On 12 March 2020, pursuant Law no. 240/2000 Coll., the Crisis Management Act (CMA), the Czech government declared, in reaction to the Covid-19 pandemic, a state of emergency over the entire territory of the Czech Republic for a period of 30 days. The state of emergency had later been twice prolonged (on 9 April 2020 and on 30 April 2020) and only ended on 17 May 2020. Relying on Article 4 and 6 of the CMA, the government adopted several crisis measures limiting certain human rights. Moreover, relying on Law no. 258/2000 Coll., on the Protection of Public Health (LPPH), the Ministry of Health adopted several extraordinary measures further limiting certain rights. The Ministry of Health replaced some of the earlier issued crisis measures of the same content issued by the government while other extraordinary measures set new restrictions and obligations.
On 26 March 2020, an applicant (a natural person) filed a constitutional complaint against the original decision declaring the state of emergency and its first extension, against one of the crisis measures of the government limiting the freedom of movement on the territory of the Czech Republic and three extraordinary measures of the Ministry of Health, all limiting the freedom of movement on the territory of the Czech Republic as well.
In its decision of 22 April 2020, no. Pl. ÚS 8/20, the Constitutional Court ruled as follows:
1. As to the applicant´s complaint regarding the original decision of the government of 12 March 2020, no. 194, published under no. 69/2020 Coll., on a declaration of a state of emergency, as amended by the decision of the government of 9 April 2020, no. 396, published under no. 156/2020 Coll., the Constitutional Court partly rejected the constitutional complaint for lack of jurisdiction over the impugned act.

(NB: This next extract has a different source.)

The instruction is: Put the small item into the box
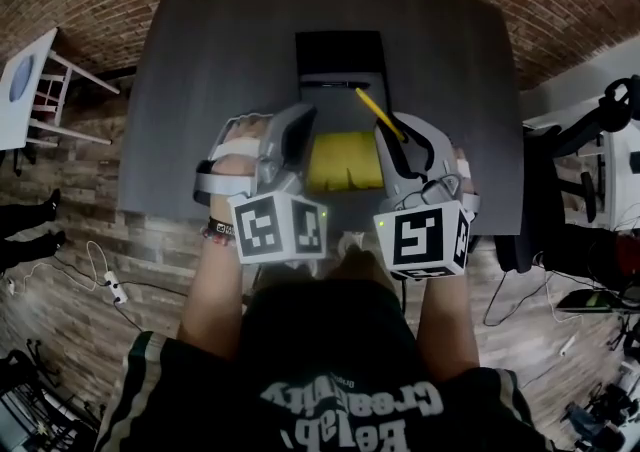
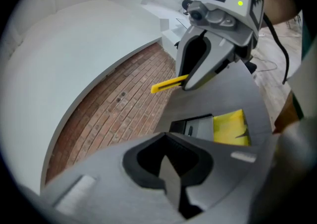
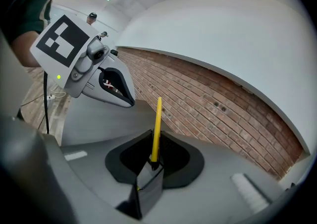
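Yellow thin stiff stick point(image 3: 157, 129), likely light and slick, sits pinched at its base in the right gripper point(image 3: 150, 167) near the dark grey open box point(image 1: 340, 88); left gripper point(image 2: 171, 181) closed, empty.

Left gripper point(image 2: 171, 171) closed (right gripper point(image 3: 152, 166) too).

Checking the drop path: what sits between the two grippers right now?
Head view: a yellow sheet-like piece at the near end of the box lies between the left gripper and the right gripper, which holds a yellow stick.
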The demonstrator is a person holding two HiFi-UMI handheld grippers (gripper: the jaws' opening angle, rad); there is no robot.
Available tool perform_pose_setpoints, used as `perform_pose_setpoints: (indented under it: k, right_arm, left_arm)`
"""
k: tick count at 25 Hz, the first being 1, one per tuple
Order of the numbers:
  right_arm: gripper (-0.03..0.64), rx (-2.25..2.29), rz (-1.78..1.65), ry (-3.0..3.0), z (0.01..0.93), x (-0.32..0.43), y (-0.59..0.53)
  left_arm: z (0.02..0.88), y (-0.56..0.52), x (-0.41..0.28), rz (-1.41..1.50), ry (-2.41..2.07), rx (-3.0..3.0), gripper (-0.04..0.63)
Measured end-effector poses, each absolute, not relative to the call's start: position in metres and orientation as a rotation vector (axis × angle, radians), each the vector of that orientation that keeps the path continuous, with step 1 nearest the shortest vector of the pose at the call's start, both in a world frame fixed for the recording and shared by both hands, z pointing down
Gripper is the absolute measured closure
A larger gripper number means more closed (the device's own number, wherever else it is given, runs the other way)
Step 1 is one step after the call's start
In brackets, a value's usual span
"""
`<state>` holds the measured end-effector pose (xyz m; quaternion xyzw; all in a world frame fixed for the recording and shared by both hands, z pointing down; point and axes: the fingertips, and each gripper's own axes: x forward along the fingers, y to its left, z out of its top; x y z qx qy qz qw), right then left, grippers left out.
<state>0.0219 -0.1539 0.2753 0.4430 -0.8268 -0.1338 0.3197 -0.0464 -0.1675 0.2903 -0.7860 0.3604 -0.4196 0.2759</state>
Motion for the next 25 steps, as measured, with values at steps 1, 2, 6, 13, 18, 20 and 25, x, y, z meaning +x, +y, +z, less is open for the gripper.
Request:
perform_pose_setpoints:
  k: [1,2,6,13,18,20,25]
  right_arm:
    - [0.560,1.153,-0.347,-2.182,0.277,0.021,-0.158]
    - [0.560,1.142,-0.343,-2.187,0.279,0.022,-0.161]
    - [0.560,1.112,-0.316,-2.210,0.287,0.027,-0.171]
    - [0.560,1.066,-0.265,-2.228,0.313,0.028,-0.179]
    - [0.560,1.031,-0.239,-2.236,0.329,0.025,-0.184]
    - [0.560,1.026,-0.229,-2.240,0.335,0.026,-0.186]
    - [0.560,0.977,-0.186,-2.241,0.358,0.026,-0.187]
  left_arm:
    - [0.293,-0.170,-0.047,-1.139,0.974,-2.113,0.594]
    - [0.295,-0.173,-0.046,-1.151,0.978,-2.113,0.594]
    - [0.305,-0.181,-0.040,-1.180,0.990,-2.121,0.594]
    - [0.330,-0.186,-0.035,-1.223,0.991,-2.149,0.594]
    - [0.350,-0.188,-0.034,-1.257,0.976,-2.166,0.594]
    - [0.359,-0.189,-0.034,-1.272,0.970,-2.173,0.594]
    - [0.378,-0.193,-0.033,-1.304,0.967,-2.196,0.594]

The Constitutional Court held that the decision on a declaration of a state of emergency is an act of governance, which has a normative effect, and is not subject to a review by the Constitutional Court but is rather reviewable by a democratically elected non-judicial authority (the Chamber of Deputies). The government is politically responsible for their decision to declare a state of emergency. However, the Constitutional Court stated that any constitutional review of such decision is not absolutely excluded. The Constitutional Court could annul a decision on a declaration of a state of emergency if such decision contained specific crisis measures; under such circumstances, the Constitutional Court would review exclusively that part of the decision. A decision on a declaration of a state of emergency could also be annulled if the Constitutional Court found that it is contrary to the fundamental principles of the rule of law and that it changes the essential features of democracy and the rule of law.
2. As to the applicant´s complaint regarding the decision of the government of 15 March 2020, no. 215, on the adoption of crisis measures published under no. 85/2020 Coll., the Constitutional Court partly rejected the constitutional complaint for lack of locus standi of the applicant.
The Constitutional Court found that crisis measures adopted by the government do not take the form of "hybrid measures" (opatření obecné povahy; i.e. a specific type of measures that are general in their application but individual in their subject matter). Crisis measures should be classified as “other legal acts” within the meaning of the Constitutional Court Act (CCA), i.e. a legal act of general normative nature. Those may not be challenged by any individual but solely by privileged applicants as enacted in the CCA. The applicant, as a natural person, could only challenge a crisis measure if she lodged a constitutional complaint alleging that her fundamental rights and basic freedoms guaranteed by the constitutional order had been violated as a result of a final decision in proceedings to which she had been a party, of a measure or some other interference by a public authority. However, in the present case, the applicant challenged directly the legal act to which she lacks standing.
3. As to the applicant´s complaint regarding the extraordinary measure of the Ministry of Health of 23 March 2020, no. MZDR 12745/2020-1/MIN/KAN, the Constitutional Court partly rejected the constitutional complaint as inadmissible for failure to exhaust available remedies.
On contrary, an extraordinary measure of the Ministry of Health, although it contained the exact same regulation as the above-cited crisis measure of the government, should be qualified as a hybrid measure and may as such be challenged before administrative courts. A constitutional complaint against an extraordinary measure of the Ministry of Health may only be lodged after the remedies available in administrative justice have been exhausted. The Constitutional Court could exceptionally review a constitutional complaint even if the condition of exhaustion of available remedies has not been met if the constitutional complaint "significantly exceeded the applicant's interests". The Constitutional Court, however, found that the applicant failed to prove that it is the case in the present proceedings.
4. As to the applicant´s complaint regarding the extraordinary measures of the Ministry of Health of 30 March 2020, no. MZDR 12745/2020-4/MIN/KAN and of 6 April 2020, no. MZDR 15190/2020-4/MIN/KAN, the Constitutional Court partly rejected the constitutional complaint for lack of the jurisdiction over the impugned act.
Concerning the extraordinary measures of the Ministry of Health of 30 March 2020 and of 6 April 2020, the Constitutional Court concluded that those might not be reviewed as they were already annulled.